L’intégration de l’année de fondation spirituelle comme repère solide et clair dans le don de soi et la réception du don de Dieu, dans la mémoire spirituelle, fait grandir le candidat en liberté et en assurance ; elle l’aide à tenir et à s’engager, paisiblement et fortement, dans le cursus des études.

Les critères d’entrée dans une telle année, le type de décision que cela implique de la part du candidat, expliquent que le taux de départs pendant la formation ait fortement diminué.
Ceci conduit à une remarque concernant l’accueil des candidats. En les recevant, on cherche à s’assurer de la liberté élémentaire de leur démarche, du fait qu’ils sont baptisés, et d’autres choses encore que la prudence recommande de vérifier.
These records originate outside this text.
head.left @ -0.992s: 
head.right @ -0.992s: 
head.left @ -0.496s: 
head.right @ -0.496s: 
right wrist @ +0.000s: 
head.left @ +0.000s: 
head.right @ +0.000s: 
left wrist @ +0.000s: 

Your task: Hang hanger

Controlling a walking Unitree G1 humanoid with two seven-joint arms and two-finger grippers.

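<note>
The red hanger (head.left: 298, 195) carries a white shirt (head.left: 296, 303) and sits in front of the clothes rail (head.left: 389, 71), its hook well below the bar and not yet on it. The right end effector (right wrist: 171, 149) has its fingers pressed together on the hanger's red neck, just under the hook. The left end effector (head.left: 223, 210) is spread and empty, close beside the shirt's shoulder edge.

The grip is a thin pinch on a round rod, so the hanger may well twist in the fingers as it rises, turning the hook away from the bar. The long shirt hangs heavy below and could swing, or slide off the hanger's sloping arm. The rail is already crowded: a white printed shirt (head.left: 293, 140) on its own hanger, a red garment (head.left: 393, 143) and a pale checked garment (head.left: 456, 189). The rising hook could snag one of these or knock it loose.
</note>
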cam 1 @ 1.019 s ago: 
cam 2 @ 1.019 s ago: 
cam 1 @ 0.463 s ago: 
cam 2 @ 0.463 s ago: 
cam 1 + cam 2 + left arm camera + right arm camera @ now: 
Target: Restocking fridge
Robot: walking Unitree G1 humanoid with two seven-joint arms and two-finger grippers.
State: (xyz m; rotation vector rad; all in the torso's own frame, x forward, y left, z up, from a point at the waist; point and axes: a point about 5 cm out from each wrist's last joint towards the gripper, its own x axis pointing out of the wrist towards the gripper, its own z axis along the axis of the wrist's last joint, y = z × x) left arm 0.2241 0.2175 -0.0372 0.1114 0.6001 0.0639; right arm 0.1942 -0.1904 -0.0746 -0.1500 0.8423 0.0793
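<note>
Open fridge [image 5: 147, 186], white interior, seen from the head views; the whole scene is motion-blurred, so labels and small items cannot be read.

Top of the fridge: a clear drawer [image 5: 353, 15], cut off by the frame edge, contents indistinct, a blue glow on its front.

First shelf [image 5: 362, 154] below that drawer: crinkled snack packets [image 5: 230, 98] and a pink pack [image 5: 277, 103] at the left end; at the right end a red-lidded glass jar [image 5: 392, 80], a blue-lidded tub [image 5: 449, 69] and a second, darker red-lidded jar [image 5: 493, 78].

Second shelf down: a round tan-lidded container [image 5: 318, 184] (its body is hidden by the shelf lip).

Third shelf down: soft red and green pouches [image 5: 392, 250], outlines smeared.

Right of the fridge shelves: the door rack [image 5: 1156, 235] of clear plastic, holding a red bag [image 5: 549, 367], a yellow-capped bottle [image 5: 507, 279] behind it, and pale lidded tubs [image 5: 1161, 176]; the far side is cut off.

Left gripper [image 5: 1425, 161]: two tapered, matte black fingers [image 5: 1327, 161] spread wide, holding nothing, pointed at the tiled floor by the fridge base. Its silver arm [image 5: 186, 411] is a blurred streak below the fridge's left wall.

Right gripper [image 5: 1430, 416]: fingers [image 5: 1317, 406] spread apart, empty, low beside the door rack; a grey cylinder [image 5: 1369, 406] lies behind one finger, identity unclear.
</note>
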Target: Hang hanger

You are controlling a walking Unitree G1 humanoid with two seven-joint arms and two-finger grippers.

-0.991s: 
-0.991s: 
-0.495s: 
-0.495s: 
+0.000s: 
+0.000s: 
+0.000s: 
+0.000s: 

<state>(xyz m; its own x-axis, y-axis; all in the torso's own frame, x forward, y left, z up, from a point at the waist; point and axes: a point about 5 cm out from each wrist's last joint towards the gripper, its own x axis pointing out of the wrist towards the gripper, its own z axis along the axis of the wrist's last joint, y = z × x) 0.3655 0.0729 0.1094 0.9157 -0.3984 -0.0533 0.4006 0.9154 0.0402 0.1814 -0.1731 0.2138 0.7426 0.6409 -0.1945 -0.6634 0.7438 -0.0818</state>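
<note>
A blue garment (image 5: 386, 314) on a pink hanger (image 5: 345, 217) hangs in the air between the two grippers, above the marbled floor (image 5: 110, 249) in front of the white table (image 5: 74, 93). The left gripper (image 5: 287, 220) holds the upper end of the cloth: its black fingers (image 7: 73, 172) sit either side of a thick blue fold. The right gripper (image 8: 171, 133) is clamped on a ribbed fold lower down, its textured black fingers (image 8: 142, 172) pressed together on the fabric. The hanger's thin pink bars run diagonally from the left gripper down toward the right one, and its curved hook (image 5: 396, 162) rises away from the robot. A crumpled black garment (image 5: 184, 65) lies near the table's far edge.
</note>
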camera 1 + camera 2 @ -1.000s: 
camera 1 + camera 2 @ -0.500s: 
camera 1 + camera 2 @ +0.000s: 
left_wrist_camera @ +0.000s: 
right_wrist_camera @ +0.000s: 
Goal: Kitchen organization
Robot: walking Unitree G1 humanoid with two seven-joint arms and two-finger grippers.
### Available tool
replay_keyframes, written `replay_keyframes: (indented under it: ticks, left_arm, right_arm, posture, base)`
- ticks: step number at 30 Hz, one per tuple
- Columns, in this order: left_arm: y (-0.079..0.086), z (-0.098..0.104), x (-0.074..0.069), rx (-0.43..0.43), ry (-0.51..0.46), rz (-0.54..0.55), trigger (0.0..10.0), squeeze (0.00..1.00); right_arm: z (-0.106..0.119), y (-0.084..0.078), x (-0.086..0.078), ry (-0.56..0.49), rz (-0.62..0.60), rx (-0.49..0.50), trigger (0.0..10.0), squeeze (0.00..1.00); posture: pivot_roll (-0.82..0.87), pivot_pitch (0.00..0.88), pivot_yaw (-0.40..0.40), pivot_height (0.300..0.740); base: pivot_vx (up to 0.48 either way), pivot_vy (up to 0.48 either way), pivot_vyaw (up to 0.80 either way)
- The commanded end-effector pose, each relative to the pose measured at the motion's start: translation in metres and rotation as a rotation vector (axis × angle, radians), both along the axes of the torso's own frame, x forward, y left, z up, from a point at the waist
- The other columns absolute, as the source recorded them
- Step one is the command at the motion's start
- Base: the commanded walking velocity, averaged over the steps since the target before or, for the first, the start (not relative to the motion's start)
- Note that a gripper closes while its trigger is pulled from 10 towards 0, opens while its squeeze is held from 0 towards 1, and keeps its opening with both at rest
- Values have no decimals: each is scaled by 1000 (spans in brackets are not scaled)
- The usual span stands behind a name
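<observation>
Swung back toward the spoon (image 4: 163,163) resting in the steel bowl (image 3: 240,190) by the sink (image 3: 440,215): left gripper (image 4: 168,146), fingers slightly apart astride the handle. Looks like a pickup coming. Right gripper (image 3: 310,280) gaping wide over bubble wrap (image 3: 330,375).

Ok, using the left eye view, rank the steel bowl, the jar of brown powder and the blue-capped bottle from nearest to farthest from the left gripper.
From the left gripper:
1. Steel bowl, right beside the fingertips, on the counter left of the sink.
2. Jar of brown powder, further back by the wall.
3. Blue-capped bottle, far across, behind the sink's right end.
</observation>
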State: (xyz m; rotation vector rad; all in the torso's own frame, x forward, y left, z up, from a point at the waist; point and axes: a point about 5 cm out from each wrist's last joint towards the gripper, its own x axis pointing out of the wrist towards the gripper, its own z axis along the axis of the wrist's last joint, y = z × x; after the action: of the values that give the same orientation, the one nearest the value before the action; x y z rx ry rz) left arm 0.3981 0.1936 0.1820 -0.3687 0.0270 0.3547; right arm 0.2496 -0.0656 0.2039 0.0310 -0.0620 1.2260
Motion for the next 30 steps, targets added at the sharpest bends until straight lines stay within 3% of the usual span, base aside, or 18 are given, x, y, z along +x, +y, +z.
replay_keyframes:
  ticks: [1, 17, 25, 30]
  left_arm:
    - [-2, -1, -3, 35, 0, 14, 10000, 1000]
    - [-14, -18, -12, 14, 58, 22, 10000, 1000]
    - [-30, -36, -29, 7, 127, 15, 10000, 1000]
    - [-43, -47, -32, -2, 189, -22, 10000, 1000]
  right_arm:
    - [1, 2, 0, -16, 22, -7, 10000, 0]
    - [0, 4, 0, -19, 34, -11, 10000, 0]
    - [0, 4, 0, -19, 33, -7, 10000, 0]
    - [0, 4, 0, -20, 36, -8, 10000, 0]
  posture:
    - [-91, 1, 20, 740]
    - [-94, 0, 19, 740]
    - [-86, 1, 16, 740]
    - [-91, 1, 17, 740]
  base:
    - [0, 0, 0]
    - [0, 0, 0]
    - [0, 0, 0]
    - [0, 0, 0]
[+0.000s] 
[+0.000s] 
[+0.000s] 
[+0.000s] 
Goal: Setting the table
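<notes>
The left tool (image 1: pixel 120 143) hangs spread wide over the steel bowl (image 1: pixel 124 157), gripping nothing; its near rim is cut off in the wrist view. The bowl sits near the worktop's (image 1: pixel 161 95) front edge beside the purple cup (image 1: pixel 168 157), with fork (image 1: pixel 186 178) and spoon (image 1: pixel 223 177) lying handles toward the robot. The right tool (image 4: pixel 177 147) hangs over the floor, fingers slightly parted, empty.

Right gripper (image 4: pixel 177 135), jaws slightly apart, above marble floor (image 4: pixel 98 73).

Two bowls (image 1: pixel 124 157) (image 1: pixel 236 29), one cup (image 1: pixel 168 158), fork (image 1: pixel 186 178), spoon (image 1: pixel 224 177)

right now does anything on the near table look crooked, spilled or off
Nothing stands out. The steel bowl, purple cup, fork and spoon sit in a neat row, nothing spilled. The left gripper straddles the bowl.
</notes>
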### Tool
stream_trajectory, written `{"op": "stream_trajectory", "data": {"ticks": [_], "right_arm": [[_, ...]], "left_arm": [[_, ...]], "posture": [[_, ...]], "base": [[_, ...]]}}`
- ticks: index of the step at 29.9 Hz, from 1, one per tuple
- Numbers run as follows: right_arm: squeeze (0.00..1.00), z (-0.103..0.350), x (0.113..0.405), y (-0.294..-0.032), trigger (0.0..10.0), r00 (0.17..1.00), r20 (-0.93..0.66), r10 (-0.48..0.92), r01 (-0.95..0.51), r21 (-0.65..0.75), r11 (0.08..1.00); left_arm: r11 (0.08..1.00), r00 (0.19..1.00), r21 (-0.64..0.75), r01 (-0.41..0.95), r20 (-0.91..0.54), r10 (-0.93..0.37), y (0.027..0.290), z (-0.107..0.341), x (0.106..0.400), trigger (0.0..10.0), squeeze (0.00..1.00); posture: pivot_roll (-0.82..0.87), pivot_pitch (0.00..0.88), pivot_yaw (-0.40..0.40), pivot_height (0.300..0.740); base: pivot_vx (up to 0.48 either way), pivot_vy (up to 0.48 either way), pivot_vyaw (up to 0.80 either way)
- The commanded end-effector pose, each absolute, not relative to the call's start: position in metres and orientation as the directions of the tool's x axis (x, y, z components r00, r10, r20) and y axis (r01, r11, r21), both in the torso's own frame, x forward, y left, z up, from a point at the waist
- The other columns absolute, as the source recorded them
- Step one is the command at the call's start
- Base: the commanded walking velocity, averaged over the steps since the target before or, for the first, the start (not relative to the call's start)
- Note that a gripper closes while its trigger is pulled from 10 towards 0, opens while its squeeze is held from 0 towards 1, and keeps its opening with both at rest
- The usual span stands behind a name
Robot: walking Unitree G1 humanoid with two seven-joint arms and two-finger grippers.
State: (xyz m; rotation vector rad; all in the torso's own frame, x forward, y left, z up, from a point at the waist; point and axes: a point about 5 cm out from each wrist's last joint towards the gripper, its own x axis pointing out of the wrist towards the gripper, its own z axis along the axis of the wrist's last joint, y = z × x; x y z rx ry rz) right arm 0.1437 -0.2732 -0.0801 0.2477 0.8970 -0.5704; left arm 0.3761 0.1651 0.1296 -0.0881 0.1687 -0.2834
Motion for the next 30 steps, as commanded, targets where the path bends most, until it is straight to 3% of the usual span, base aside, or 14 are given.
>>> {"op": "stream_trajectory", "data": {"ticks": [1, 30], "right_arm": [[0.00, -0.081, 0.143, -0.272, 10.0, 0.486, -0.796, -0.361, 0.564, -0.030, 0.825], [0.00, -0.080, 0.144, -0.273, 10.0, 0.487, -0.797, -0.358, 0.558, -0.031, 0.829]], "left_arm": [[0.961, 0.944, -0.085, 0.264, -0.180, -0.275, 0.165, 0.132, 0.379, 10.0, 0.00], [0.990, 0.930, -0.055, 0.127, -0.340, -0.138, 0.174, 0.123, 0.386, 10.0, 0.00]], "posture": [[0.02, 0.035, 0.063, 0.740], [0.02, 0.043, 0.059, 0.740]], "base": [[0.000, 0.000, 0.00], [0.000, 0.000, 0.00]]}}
On cherche aussi à les accueillir tels qu’ils sont, évitant de pratiquer une sorte de mise en doute méthodologique sur des aptitudes, sur des points qui supposent, pour être clarifiés, une connaissance et une confiance mutuelles. On cherche évidemment à respecter le candidat lui-même, mais surtout à respecter le choix de Dieu !

Il est fréquent de rencontrer des jeunes très généreux qui se lancent pour être formés au sacerdoce dans des formations ou des « filières » qui ne sont pas diocésaines. Le fait de proposer quelque chose dans le diocèse, le fait qu’existe et que soit clairement identifié le chemin préalable voulu par l’évêque, ou/et les évêques d’une province, invite au moins le candidat, et ceux qui l’accompagnent, à se positionner… et implique le presbyterium et le diocèse tout entier dans la transmission de la forte tradition des prêtres diocésains.
Tout ceci suppose évidemment des choix judicieux pour les nominations et un investissement en moyens.

 

Notes


1 - Le dernier concile évoque cette réalité : « Pour fonder de manière plus solide la formation spirituelle et pour que les séminaristes puissent ratifier leur vocation par une option mûrement délibérée, il appartiendra aux évêques d’instituer, pour une durée convenable, un entraînement spirituel plus poussé », (cf. Vatican II, Décret sur la formation des prêtres, Optatam totius, n°12). Le cardinal Gabriel-Marie Garrone y est revenu dans la lettre de la Sacrée Congrégation pour l’éducation catholique du 6 janvier 1980, La préparation spirituelle dans les séminaires, (cf. DC n° 1786, 1980, p. 469). Dans l’exhortation apostolique post-synodale du 25 mars 1992, Pastores Dabo vobis, sur « la formation des prêtres dans les circonstances actuelles », le pape Jean-Paul II souligne que « la finalité et la structure éducative du grand séminaire exigent que les candidats au sacerdoce y entrent après une certaine préparation », demande « qu’il y ait une période convenable de préparation précédant la formation donnée au séminaire » et, prenant acte de la diversité des formules adoptées jusqu’ici par les diocèses ou les pays, reprend à son compte la demande alors formulée par les Pères synodaux que « la Congrégation pour l’éducation catholique recueille toutes les informations sur les premières expériences de cette formation déjà faites ou qui se déroulent en ce moment » (Pastores dabo vobis, n° 62).
2 - On peut utilement consulter : Cardinal Jean-Marie Lustiger et al., La formation spirituelle des prêtres, École cathédrale, Éditions du Cerf, 1995, 240 p., actes du colloque tenu à l’occasion du 10e anniversaire de la fondation de la maison Saint-Augustin ; et aussi, du même auteur, « Quinze ans d’expérience, le modèle parisien de formation des prêtres », dans Nouvelle Revue Théologique, t. 122, n° 1, janvier-mars 2000, p. 3-18.
3 - Cf. la lettre des évêques de la province de Paris aux prêtres de leurs diocèses, à l’occasion de la messe chrismale et du Jeudi saint, avril 2004.